Goal of the exercise
Every line of the records that contains "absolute" should be tallied, and only the resulting number returned.

** Opening Records for processing block **

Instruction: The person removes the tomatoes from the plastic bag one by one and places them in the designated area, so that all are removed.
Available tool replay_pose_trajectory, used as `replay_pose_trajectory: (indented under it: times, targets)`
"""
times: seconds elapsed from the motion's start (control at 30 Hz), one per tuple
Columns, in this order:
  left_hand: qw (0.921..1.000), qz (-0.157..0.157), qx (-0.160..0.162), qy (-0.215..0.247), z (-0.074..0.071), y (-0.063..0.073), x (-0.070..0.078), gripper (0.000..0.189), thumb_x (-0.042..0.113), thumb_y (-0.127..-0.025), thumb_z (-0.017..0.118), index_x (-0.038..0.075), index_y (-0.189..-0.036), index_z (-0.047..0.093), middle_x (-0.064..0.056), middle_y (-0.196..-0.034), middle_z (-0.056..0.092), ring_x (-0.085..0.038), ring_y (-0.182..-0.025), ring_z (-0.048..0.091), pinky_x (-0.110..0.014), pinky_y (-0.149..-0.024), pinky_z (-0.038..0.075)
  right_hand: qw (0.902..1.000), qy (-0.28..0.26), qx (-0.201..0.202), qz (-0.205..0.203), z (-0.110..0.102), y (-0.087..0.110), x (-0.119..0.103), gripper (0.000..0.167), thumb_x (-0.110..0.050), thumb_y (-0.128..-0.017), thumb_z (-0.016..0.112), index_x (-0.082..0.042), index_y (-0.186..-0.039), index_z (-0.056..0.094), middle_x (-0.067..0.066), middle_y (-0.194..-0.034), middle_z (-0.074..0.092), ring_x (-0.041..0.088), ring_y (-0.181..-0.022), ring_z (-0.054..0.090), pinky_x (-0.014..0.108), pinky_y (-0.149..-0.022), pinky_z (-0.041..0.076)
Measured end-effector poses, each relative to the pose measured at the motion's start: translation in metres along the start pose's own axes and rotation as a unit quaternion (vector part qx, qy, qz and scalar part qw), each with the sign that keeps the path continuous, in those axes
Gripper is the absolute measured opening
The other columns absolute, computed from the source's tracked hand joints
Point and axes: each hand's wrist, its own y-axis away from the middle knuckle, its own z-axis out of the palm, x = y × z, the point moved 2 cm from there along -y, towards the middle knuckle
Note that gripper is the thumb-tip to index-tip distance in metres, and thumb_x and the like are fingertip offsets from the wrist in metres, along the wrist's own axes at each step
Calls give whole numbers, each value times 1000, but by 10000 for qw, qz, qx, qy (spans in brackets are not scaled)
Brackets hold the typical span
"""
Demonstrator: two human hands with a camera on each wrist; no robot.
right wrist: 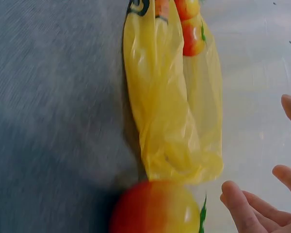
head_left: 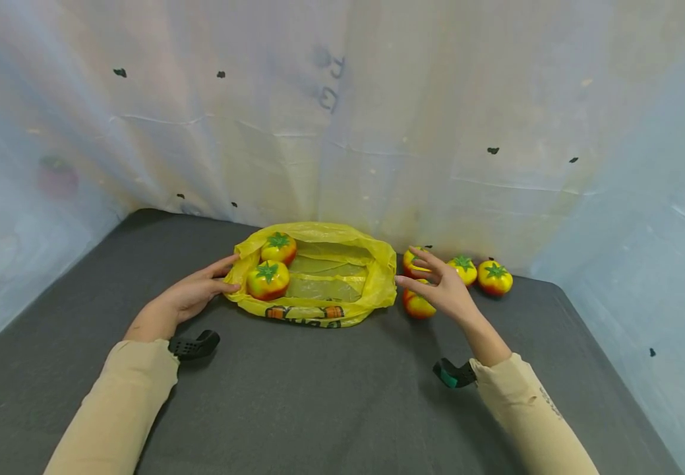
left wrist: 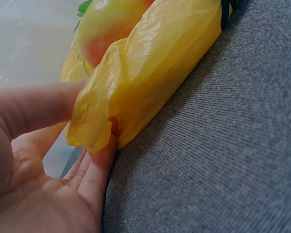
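A yellow plastic bag (head_left: 318, 231) lies with its mouth spread wide on the dark table. Two yellow-red tomatoes (head_left: 268, 280) with green leafy tops sit inside at its left end. My left hand (head_left: 190, 293) holds the bag's left edge between thumb and fingers; in the left wrist view the yellow film (left wrist: 136, 77) covers the fingertips. My right hand (head_left: 446, 290) hovers just right of the bag with fingers spread and nothing in them. Beneath it is a tomato (head_left: 418, 303), also seen at the bottom of the right wrist view, close to the bag's right end.
Several more tomatoes (head_left: 494, 277) stand in a group right of the bag, near the back edge. The grey-black table (head_left: 318, 396) stretches toward me. Pale plastic sheeting (head_left: 413, 132) rises behind it and on both sides.
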Motion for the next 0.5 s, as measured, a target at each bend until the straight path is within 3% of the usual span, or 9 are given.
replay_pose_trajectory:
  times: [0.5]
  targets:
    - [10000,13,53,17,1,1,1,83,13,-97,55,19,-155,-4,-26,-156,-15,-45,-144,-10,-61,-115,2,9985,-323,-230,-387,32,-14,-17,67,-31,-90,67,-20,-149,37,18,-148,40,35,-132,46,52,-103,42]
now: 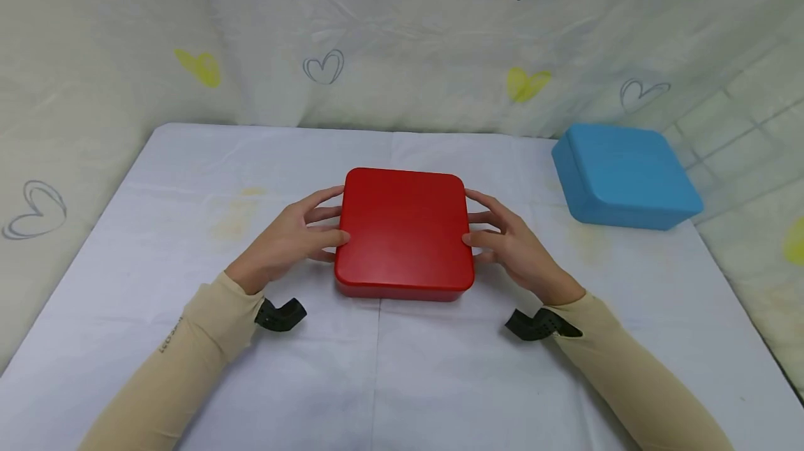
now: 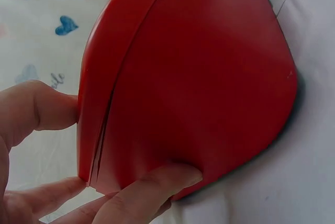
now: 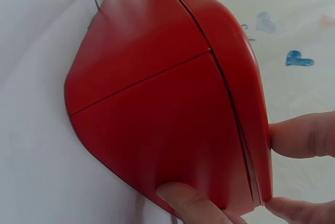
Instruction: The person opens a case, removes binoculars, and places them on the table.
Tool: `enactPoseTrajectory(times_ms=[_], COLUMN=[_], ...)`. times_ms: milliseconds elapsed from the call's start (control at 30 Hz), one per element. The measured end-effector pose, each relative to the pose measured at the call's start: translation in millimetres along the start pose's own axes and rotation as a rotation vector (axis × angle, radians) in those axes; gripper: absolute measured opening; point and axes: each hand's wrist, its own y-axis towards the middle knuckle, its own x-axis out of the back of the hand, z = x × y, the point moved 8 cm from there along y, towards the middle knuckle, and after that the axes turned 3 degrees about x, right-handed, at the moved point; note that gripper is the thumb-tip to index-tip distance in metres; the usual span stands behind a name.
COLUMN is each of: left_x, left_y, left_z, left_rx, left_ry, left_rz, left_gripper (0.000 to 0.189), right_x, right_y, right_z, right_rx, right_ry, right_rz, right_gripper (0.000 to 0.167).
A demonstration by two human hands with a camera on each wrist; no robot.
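Note:
A red lidded box (image 1: 405,227) with rounded corners stands on the white-covered table, its lid on top. On its left side my left hand (image 1: 283,245) grips it, thumb on the lid's edge and fingers spread along the side wall. My right hand (image 1: 518,248) holds the opposite side in much the same way. Both wrist views show a seam below the lid (image 2: 102,82), with a narrow dark gap near the fingers. A thin line crosses the box's side wall (image 3: 157,130) in the right wrist view. The box's inside is hidden.
A blue box (image 1: 631,172) stands at the table's back right corner. White cloth (image 1: 377,374) with a fold line covers the table. Behind it hangs a pale curtain (image 1: 408,11) printed with hearts and words. Black wrist mounts (image 1: 280,315) stick out from both sleeves.

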Motion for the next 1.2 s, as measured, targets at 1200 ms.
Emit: enactPoseTrajectory(times_ms=[1200], left_x=[63.7], left_y=[8.3], left_z=[4.7], left_rx=[0.049], left_ry=[0.041], left_rz=[-0.079], left_gripper=[0.075], right_x=[-36], right_y=[53.3], right_z=[15], right_rx=[0.034], right_ry=[0.068], right_rz=[0.019], right_gripper=[0.073])
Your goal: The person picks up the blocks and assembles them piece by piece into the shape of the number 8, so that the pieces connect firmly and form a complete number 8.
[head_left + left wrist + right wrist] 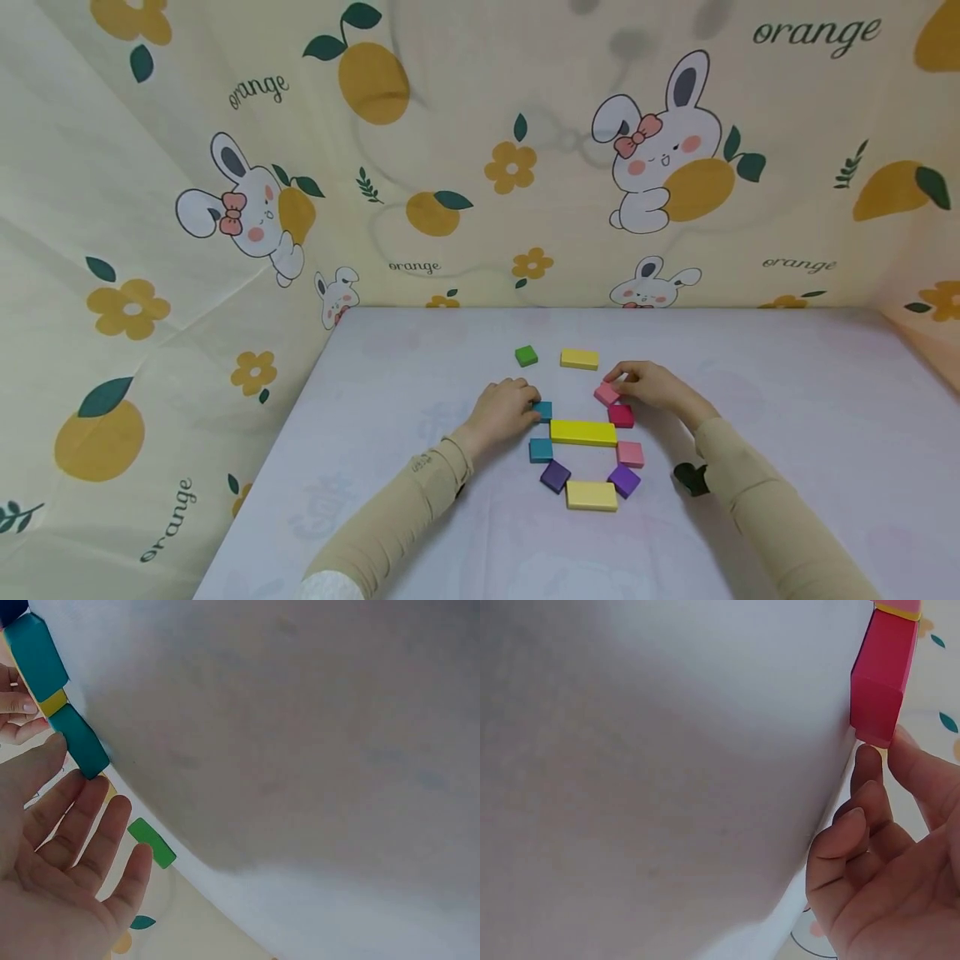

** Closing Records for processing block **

Response to the exercise
3